A Smoothing Algorithm for l1 Support Vector Machines

Ibrahim Emirahmetoglu,Jeffrey Hajewski,Suely Oliveira,David E. Stewart
2023-12-17
Abstract:A smoothing algorithm is presented for solving the soft-margin Support Vector Machine (SVM) optimization problem with an $\ell^{1}$ penalty. This algorithm is designed to require a modest number of passes over the data, which is an important measure of its cost for very large datasets. The algorithm uses smoothing for the hinge-loss function, and an active set approach for the $\ell^{1}$ penalty. The smoothing parameter $\alpha$ is initially large, but typically halved when the smoothed problem is solved to sufficient accuracy. Convergence theory is presented that shows $\mathcal{O}(1+\log(1+\log_+(1/\alpha)))$ guarded Newton steps for each value of $\alpha$ except for asymptotic bands $\alpha=\Theta(1)$ and $\alpha=\Theta(1/N)$, with only one Newton step provided $\eta\alpha\gg1/N$, where $N$ is the number of data points and the stopping criterion that the predicted reduction is less than $\eta\alpha$. The experimental results show that our algorithm is capable of strong test accuracy without sacrificing training speed.
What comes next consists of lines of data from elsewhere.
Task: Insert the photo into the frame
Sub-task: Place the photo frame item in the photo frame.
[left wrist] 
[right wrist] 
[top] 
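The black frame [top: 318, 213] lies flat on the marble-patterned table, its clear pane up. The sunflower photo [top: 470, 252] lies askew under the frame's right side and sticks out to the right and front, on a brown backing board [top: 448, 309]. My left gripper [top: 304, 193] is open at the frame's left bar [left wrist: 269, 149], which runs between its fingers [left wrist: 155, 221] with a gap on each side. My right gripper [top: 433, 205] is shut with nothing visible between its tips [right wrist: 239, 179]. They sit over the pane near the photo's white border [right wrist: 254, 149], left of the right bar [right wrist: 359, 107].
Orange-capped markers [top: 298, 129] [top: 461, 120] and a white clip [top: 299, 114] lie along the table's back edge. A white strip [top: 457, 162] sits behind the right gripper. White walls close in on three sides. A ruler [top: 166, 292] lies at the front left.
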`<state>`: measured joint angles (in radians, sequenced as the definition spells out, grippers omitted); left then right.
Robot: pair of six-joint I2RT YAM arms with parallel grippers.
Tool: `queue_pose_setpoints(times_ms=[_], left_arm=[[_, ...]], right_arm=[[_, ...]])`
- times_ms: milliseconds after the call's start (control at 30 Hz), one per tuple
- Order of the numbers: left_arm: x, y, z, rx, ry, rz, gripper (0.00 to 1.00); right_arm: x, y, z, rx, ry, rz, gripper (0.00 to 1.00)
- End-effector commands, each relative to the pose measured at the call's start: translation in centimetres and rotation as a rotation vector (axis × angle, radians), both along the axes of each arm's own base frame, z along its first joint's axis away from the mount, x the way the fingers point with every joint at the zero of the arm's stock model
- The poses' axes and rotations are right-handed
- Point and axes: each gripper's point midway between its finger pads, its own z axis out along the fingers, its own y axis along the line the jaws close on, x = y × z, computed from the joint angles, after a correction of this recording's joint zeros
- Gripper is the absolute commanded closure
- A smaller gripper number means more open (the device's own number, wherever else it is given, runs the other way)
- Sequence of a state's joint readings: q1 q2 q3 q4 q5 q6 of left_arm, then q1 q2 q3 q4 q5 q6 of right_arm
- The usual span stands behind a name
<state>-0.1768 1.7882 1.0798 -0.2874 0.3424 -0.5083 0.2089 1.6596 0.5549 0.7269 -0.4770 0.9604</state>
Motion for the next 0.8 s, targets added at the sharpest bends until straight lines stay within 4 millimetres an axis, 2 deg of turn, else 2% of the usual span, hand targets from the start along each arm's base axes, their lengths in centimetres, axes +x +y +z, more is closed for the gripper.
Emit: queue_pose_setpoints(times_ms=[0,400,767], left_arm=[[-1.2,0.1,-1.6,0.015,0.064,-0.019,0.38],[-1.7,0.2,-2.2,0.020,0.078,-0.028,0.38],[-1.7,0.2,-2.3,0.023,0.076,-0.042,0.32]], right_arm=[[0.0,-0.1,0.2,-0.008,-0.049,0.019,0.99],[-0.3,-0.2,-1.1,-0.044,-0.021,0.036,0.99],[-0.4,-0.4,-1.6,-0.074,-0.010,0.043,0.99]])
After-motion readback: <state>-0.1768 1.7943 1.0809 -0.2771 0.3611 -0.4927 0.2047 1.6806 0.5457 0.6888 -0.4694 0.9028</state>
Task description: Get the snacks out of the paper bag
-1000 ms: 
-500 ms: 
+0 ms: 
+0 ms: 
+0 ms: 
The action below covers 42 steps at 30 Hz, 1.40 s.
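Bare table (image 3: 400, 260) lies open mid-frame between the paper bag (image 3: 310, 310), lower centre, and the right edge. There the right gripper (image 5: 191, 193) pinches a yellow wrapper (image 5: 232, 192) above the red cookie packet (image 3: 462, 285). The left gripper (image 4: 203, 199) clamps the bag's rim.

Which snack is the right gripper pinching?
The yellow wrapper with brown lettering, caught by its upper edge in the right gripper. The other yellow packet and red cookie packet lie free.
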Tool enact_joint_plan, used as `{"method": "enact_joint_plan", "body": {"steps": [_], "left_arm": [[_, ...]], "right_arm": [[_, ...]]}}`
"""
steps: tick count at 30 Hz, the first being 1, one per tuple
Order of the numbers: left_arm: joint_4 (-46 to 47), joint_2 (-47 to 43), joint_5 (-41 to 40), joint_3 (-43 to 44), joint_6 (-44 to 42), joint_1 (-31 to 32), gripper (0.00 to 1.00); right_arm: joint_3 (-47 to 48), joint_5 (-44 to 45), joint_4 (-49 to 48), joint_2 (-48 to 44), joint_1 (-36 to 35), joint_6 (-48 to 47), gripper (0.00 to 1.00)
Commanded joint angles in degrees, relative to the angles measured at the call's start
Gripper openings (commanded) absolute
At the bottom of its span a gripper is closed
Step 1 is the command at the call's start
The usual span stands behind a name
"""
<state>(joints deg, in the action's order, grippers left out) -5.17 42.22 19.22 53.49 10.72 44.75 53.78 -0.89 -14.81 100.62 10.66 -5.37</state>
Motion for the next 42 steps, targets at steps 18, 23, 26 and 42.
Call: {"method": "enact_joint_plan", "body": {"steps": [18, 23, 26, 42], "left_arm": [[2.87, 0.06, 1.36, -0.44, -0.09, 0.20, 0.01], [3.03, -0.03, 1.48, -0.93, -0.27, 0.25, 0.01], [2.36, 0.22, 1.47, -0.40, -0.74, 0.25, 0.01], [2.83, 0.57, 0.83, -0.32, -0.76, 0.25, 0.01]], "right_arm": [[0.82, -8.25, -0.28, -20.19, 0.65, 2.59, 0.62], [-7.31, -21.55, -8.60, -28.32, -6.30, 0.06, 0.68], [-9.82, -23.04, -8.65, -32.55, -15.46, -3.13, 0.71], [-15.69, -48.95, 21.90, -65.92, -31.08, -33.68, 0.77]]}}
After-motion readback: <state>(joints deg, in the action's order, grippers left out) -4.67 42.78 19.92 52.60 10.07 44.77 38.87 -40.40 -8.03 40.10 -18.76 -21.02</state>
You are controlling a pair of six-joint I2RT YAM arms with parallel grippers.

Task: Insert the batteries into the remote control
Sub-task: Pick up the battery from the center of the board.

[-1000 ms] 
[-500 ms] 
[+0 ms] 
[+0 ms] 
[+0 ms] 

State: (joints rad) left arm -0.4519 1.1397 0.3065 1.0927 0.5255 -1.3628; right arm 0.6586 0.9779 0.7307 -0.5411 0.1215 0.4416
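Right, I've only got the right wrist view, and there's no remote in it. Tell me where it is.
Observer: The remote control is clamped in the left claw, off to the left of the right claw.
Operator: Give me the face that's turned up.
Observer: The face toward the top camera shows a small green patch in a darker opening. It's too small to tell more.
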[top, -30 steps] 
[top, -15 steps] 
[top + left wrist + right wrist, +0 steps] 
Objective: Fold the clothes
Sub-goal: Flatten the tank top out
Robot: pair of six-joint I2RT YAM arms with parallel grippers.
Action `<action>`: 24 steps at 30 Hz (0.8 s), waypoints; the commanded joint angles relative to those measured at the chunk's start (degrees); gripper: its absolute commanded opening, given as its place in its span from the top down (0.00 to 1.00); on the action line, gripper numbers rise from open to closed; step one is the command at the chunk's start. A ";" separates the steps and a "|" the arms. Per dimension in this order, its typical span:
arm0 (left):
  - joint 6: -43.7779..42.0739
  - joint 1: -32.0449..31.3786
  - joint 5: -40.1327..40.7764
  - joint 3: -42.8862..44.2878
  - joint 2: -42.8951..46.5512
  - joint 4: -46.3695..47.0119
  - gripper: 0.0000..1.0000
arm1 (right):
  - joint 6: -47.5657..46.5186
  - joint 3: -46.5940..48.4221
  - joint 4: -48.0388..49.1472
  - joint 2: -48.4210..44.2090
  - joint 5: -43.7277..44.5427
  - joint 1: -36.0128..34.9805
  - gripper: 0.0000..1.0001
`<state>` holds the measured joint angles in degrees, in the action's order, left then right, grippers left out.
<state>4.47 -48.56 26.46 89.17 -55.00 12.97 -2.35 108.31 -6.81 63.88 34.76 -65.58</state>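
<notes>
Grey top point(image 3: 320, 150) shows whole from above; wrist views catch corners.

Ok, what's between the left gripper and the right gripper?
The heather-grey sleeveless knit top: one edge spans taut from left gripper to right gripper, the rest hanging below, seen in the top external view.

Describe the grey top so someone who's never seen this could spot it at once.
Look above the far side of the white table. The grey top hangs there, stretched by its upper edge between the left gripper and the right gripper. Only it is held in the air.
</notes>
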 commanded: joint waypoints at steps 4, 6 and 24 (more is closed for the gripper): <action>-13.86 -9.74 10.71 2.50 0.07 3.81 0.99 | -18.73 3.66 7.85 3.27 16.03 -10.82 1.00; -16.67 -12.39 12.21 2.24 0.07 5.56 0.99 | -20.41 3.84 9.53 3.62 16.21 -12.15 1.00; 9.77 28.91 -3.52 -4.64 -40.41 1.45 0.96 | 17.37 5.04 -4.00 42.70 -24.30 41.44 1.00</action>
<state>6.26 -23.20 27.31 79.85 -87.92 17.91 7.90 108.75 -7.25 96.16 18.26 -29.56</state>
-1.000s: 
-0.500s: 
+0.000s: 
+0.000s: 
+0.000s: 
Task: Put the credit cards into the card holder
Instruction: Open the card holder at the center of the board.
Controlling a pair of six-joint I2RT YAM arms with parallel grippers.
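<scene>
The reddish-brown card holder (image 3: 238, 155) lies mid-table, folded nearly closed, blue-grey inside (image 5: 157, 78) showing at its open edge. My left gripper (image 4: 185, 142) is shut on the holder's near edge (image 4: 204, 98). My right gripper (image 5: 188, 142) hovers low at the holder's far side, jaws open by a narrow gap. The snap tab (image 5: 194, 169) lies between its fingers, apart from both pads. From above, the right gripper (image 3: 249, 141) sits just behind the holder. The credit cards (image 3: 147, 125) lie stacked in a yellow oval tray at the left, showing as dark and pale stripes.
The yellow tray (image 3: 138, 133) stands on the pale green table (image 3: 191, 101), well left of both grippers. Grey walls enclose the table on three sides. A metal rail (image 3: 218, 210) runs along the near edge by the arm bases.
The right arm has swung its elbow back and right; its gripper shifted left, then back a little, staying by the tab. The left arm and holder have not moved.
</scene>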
Optimization and Control,Machine Learning
What problem does this paper attempt to address?
The paper attempts to address the following issues: 1. **Optimization Problem**: A smoothing algorithm is proposed to solve the soft-margin support vector machine (SVM) optimization problem with an `ℓ1` penalty term. Traditional SVMs have high iteration costs when dealing with large-scale datasets. This algorithm aims to reduce the number of data traversals by smoothing the hinge loss function and using an active set method to handle the `ℓ1` penalty term. 2. **Handling Non-Smoothness**: The `ℓ1` penalty term introduces non-smoothness, making the objective function difficult to optimize. The algorithm addresses this issue by maintaining the non-smoothness of the `ℓ1` penalty term and using an active set method. 3. **Efficient Solving**: For very large datasets, traditional methods like the Newton method have high computational costs per step. This algorithm ensures that the number of Newton steps required per iteration is constant by gradually reducing the smoothing parameter, thereby improving overall efficiency. 4. **Sparsity**: By using the `ℓ1` penalty term, the solution is sparse, meaning that there are fewer non-zero elements in the solution. This further reduces complexity during computation. 5. **Convergence Analysis**: The paper also provides a theoretical convergence analysis, proving that as the smoothing parameter gradually decreases, the number of Newton steps per iteration is `O(1 + log log(1/α))`, where `α` is the smoothing parameter. In summary, the paper focuses on efficiently solving the support vector machine optimization problem with an `ℓ1` penalty term on large-scale datasets, while maintaining solution sparsity and good training speed.